Chez la souris, le placenta est capable de s'adapter à l'hypoxie

Par
Charlène Catalifaud -
Publié le 21/01/2019

« Les mitochondries jouent un rôle déterminant dans la fonction placentaire et contribuent à la croissance du fœtus pendant la grossesse », indique au « Quotidien » Amanda Sferruzzi-Perria. Elle est la première auteure d'une étude publiée dans les « PNAS » sur la capacité d'adaptation des mitochondries placentaires. Celles-ci représentent la principale source d'énergie permettant la croissance placentaire, le transport et la synthèse d'hormones.

Les chercheurs ont étudié la fonction mitochondriale du placenta de souris gestantes en condition normale et en condition d'hypoxie (correspondant à une grossesse en haute altitude). Leur consommation d'oxygène a été évaluée par respirométrie et des analyses moléculaires ont été réalisées.

Résultat : en fonction de l'environnement, les mitochondries placentaires sont capables d'adapter leur consommation d'oxygène et de nutriments (glucides et lipides) afin de répondre aux besoins énergétiques nécessaires à la croissance du fœtus.

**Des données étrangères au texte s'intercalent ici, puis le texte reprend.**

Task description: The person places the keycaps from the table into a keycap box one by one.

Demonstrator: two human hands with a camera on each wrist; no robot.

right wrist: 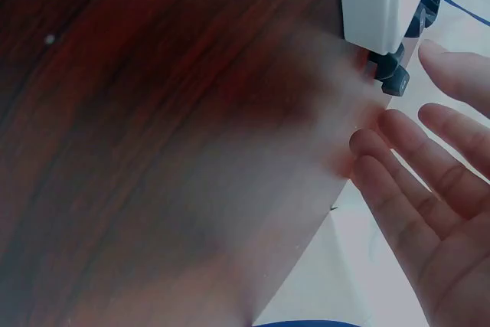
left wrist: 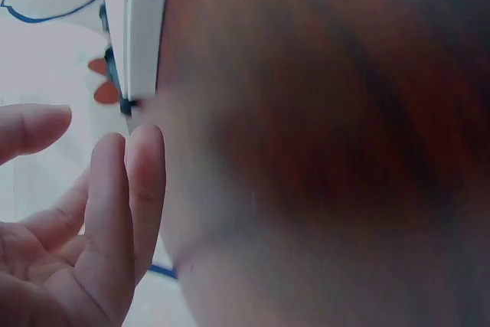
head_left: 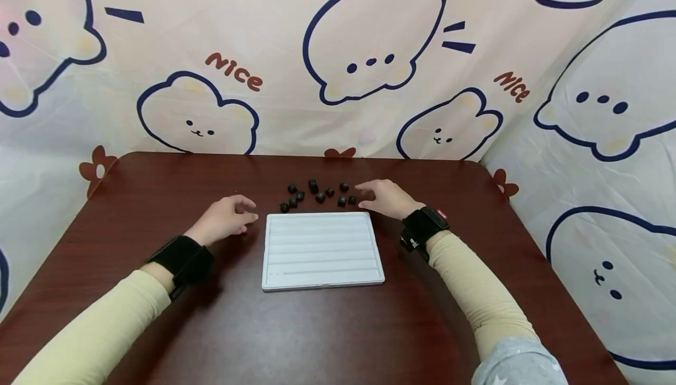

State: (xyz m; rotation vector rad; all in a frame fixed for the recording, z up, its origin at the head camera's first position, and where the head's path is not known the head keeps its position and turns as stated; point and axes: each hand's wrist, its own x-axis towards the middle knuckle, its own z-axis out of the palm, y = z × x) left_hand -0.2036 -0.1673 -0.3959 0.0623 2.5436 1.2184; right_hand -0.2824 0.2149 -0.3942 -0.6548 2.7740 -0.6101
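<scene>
Several small black keycap-like pieces [head_left: 320, 198] lie scattered on the table just behind a flat white case [head_left: 323, 250] with ridged rows across its top. My right hand [head_left: 388, 197] hovers at the right end of the pieces, thumb and forefinger spread beside the nearest ones. In the right wrist view a black piece [right wrist: 395, 81] shows a faint mark, beyond the fingertips [right wrist: 366, 143]. To the left of the case's far corner, my left hand [head_left: 224, 219] has loosely bent fingers and holds nothing. Its thumb and fingers [left wrist: 109, 181] stand apart in the left wrist view.
The dark red-brown wooden table [head_left: 317, 338] has rounded far corners. A pale curtain [head_left: 296, 115] with cartoon outlines hangs right behind its far edge and along the sides. Each wrist wears a black strap [head_left: 182, 262].
</scene>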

Face à un environnement défavorable, les mitochondries semblent ainsi mettre en place un phénomène compensatoire afin de limiter, dans une certaine mesure, le risque de complications.

« Nos données soulignent que la fonction mitochondriale dans le placenta est très adaptable au cours de la gestation normale et en fonction des signaux environnementaux, ce qui semble aider à maintenir une croissance fœtale normale », indiquent les auteurs.

Mieux comprendre le retard de croissance intra-utérin

Ces résultats permettent de mieux comprendre les causes de retard de croissance intra-utérin. « Un phénomène qui menace la vie et la santé du bébé et qui affecte environ 10 % des grossesses dans le monde », estime Amanda Sferruzzi-Perria.

S'il est difficile d'étudier le fonctionnement du placenta chez les humains, la chercheuse indique : « La prochaine étape consisterait à cibler les mitochondries placentaires en modifiant leur fonction afin d’améliorer les chances de succès de la grossesse chez les femmes pour lesquelles nous savons que le résultat pourrait être médiocre », avance Amanda Sferruzzi-Perria.